People looking to rent or buy a home in the city are also winners. Rising remote work has led many professional employees to leave city centers for the suburbs. This has generated a “Donut effect” which research with Arjun Ramani shows has moderated rent and house price growth in city centers. Employees who only need to be in the office two or three days a week can tolerate longer-commutes in return for a home-office and more outside space. Longer-run research by Jordan Rappaport suggests this should spur the construction of millions of houses in the outer suburbs, driving down house prices there. Remote work makes it more attractive for developers to build housing on empty land in the outer suburbs of biggest cities, spurring a exurban housing boom.

Finally, the big shift to working from home saves over 6 billion miles of commuting per week, which comes with a massive reduction in transport emissions. Moreover, by encouraging video-conferencing, work from home also reduces business travel, as remote-savvy workers and clients are now much more open to remote meetings. For sure, meeting in person has advantages over video calls. But the advantages are often too small to justify two days of travel for a one-hour meeting.

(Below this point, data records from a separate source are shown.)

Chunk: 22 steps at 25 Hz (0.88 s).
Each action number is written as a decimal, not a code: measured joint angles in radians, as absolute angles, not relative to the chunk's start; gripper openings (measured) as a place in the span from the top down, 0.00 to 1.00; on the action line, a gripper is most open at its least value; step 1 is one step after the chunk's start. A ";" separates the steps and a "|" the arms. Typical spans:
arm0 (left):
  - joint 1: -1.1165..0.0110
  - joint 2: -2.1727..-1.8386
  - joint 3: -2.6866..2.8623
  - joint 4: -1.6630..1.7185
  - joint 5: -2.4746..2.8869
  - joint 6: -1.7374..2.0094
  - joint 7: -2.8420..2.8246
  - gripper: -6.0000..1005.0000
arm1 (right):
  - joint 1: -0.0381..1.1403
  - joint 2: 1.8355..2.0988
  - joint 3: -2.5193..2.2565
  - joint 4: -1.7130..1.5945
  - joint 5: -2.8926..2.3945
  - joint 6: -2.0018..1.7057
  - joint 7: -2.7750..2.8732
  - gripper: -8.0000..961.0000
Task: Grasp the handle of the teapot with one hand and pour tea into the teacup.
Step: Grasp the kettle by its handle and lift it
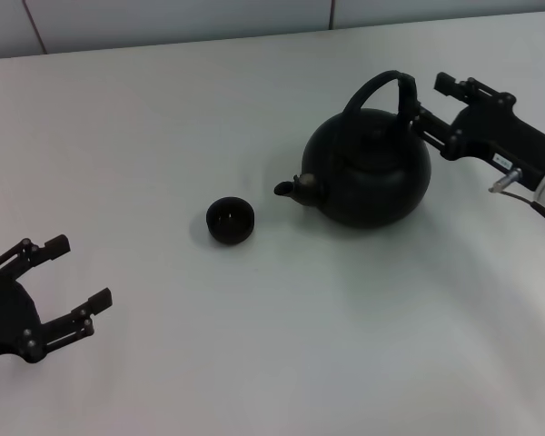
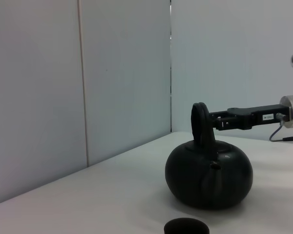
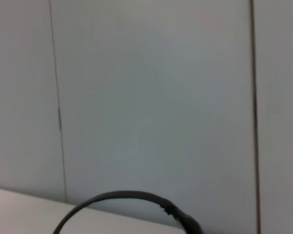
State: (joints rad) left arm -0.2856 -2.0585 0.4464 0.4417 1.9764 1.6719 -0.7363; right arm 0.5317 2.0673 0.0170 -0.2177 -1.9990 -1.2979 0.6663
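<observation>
The big black teapot [image 1: 371,168] sits on the white table [image 1: 254,345], a bit right of the middle. Its short spout points toward the robot's left. The tall handle [image 1: 379,93] loops up over the lid.

The tiny black teacup [image 1: 230,220] stands on the table just left of the spout, near it but not touching.

The right gripper [image 1: 433,102] is at the handle's right side, w/ its arm reaching in from the right edge. One finger sits behind the handle and one in front, so the fingers look spread w/ the handle close to them. Cannot tell if they touch it yet. The teapot rests flat on the table.

The left gripper [image 1: 74,274] waits low at the left, near the table's front, well apart from the cup and pot. Its two fingers are spread wide and hold nothing.
</observation>
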 joint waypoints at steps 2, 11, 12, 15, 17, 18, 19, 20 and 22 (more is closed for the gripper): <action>-0.285 -2.059 0.446 0.442 1.973 1.672 -0.736 0.15 | 0.544 2.067 0.010 -0.218 -1.999 -1.278 0.667 0.38; -0.285 -2.061 0.446 0.437 1.959 1.672 -0.736 0.16 | 0.564 2.071 -0.014 -0.217 -2.001 -1.235 0.680 0.39; -0.286 -2.061 0.446 0.435 1.956 1.672 -0.736 0.16 | 0.564 2.071 -0.014 -0.218 -2.002 -1.234 0.680 0.39; -0.287 -2.061 0.446 0.431 1.952 1.671 -0.736 0.16 | 0.562 2.072 -0.023 -0.218 -2.002 -1.232 0.675 0.40; -0.287 -2.061 0.446 0.431 1.951 1.671 -0.736 0.16 | 0.562 2.072 -0.025 -0.218 -2.002 -1.231 0.675 0.48; -0.288 -2.061 0.446 0.431 1.950 1.671 -0.736 0.16 | 0.563 2.072 -0.025 -0.218 -2.002 -1.230 0.675 0.52; -0.289 -2.061 0.446 0.431 1.950 1.671 -0.736 0.16 | 0.565 2.072 -0.025 -0.218 -2.002 -1.230 0.675 0.57; -0.289 -2.061 0.446 0.431 1.949 1.671 -0.736 0.16 | 0.569 2.072 -0.025 -0.218 -2.002 -1.227 0.674 0.61; -0.290 -2.061 0.446 0.431 1.949 1.671 -0.736 0.16 | 0.571 2.072 -0.025 -0.218 -2.002 -1.225 0.674 0.69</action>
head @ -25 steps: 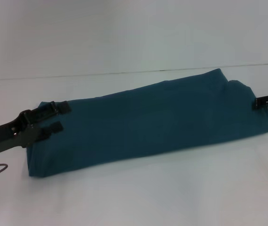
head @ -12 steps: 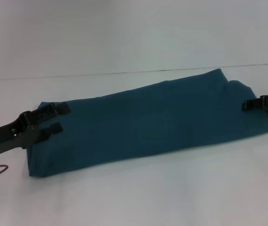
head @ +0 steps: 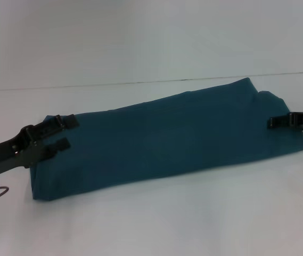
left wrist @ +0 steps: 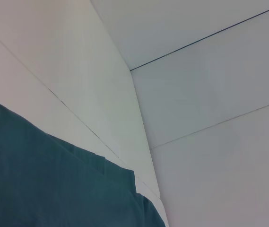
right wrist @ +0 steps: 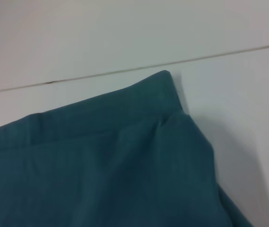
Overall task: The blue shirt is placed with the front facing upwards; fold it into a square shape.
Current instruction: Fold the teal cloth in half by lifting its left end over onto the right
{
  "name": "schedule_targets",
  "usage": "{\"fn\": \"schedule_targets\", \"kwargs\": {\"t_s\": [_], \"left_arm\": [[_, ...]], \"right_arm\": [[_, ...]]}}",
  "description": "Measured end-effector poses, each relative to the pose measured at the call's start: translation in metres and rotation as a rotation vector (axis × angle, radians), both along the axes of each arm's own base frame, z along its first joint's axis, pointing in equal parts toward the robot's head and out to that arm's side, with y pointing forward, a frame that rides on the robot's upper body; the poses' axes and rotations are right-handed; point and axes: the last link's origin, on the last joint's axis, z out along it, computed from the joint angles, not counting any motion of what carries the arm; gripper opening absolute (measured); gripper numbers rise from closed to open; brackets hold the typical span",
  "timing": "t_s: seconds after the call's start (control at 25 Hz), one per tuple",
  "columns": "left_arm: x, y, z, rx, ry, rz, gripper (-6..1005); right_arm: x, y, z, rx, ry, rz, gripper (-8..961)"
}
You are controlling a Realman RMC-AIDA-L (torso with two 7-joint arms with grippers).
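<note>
Sliding inward over the blue shirt [head: 167,136], folded long across the worktop's middle, the right gripper [head: 279,121], fingers' state untellable, needed a square edge grasp while the left gripper [head: 63,132] stayed spread.

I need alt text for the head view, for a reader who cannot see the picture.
A blue shirt, folded into a long narrow band, lies slantwise on a white table. The left gripper is open at its left end, and the right gripper reaches over its right end.
</note>
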Motion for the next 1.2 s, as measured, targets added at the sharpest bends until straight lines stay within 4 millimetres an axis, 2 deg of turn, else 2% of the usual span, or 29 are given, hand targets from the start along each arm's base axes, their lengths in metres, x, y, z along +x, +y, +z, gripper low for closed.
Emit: {"fn": "schedule_targets", "kwargs": {"t_s": [0.24,0.48,0.68,0.8,1.0,1.2], "left_arm": [[0.001,0.001,0.000,0.002,-0.002,-0.003,913],[0.000,0.000,0.002,0.016,-0.016,0.002,912],[0.002,0.002,0.003,0.019,-0.018,-0.003,912],[0.003,0.002,0.003,0.021,-0.020,-0.004,912],[0.003,0.002,0.002,0.022,-0.030,-0.002,912],[0.003,0.002,0.002,0.021,-0.032,-0.001,912]], "right_arm": [[-0.008,0.002,-0.010,-0.006,0.111,0.046,901],[-0.017,-0.001,-0.010,-0.032,0.232,0.076,900],[-0.013,-0.007,-0.007,-0.061,0.250,0.049,899],[-0.006,-0.012,-0.001,-0.074,0.233,0.016,899],[0.005,-0.017,0.019,-0.052,0.186,0.001,898],[0.005,-0.019,0.030,-0.027,0.180,0.021,897]]}}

So, what lies ahead? Work from home will follow a Nike swoosh. A modest drop in the near-term as the economy slows and labor demand weakens, followed by a gradual rise in the role of remote work. A recession could knock remote work back to 25% of workdays. Many seasoned managers who rose up the ranks in a time of in-person work would welcome that development. It’s what they know and like. But there’s no chance of a return to the pre-pandemic status quo.

Remote work has expanded about six-fold in the U.S. since the pandemic struck, and it has expanded around the world for college-educated workers. That amounts to a huge increase in the demand for products, services, and technologies that support communication and collaboration at a distance. Not surprisingly then, hardware and software firms have cranked up their efforts to innovate in ways that help people and firms work remotely. For example, research with Yulia Zhestkova and Mihai Codreanu finds that the share of U.S. patent applications for technologies that advance remote-work capabilities has doubled since early 2020, and it remains on an upward trajectory. Thus, we anticipate that remote-work capabilities will continue to improve.

Having researched working from home for 20 years, the impact of moving from telephone calls and emailing files in the early 2000s to video-calls and cloud-sharing files in the 2020s is clear. It makes working from home easier. The next 10 years may bring even bigger changes, with more progress in connectivity, remote-collaboration software, and audio-visual hardware. One CEO of a major software firm told us they are working on a technology to “allow virtual touch with your hand reaching through the screen.” That might be a joke, but in Silicon Valley you never know.

In short, the future will see a further shift to remote work, with much potential for happier employees, more productive firms, more affordable homes, and less pollution.